▶ Assignment:
Write down the listing again exactly as it appears below, without its pictures.

▶ Available data:
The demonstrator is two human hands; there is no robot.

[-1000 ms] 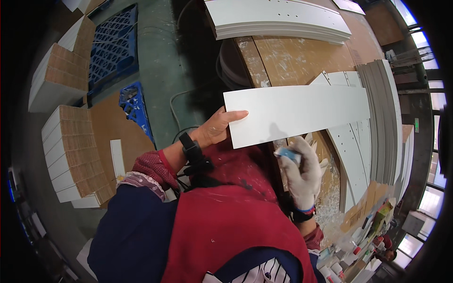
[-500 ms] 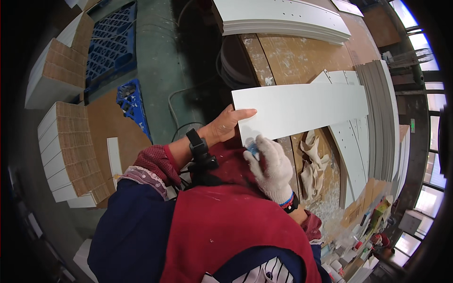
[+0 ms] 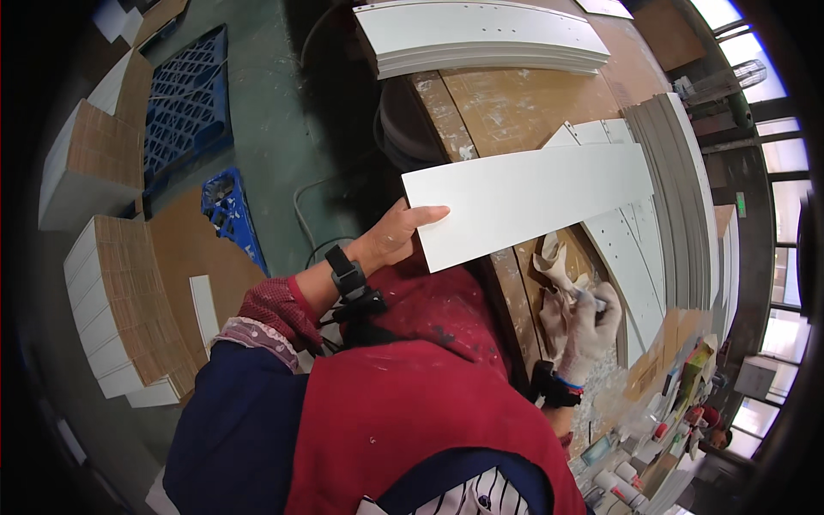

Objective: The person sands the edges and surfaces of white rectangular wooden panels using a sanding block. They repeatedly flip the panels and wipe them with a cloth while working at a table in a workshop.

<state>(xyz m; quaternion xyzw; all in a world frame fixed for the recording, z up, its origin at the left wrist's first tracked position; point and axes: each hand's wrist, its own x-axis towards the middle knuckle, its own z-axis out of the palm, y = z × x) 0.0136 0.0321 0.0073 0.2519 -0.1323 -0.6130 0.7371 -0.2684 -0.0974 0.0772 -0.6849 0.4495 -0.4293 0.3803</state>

▶ Solution to the exercise:
The demonstrator is two human hands; there is no robot.

[-1000 ms] 
[-500 ms] 
[+0 ms] 

Objective: The person sands the edges and surfaces of white rectangular wooden panels using a sanding block. They repeatedly flip the panels and wipe them with a cloth while working at a table in a workshop.

<state>(xyz m; quaternion xyzw; all in a world frame fixed for the recording, z up, its origin at the left wrist's first tracked position; point and axes: each hand's wrist, its own x-axis towards the middle knuckle, its own z-axis out of the palm, y = z × x) 0.0136 0.0321 0.0073 0.2519 -0.1323 -0.6130 0.7371 -0.2684 -0.0974 0.0772 -0.6849 0.4495 -0.4293 0.3803</state>

Nothing further is needed for this exercise.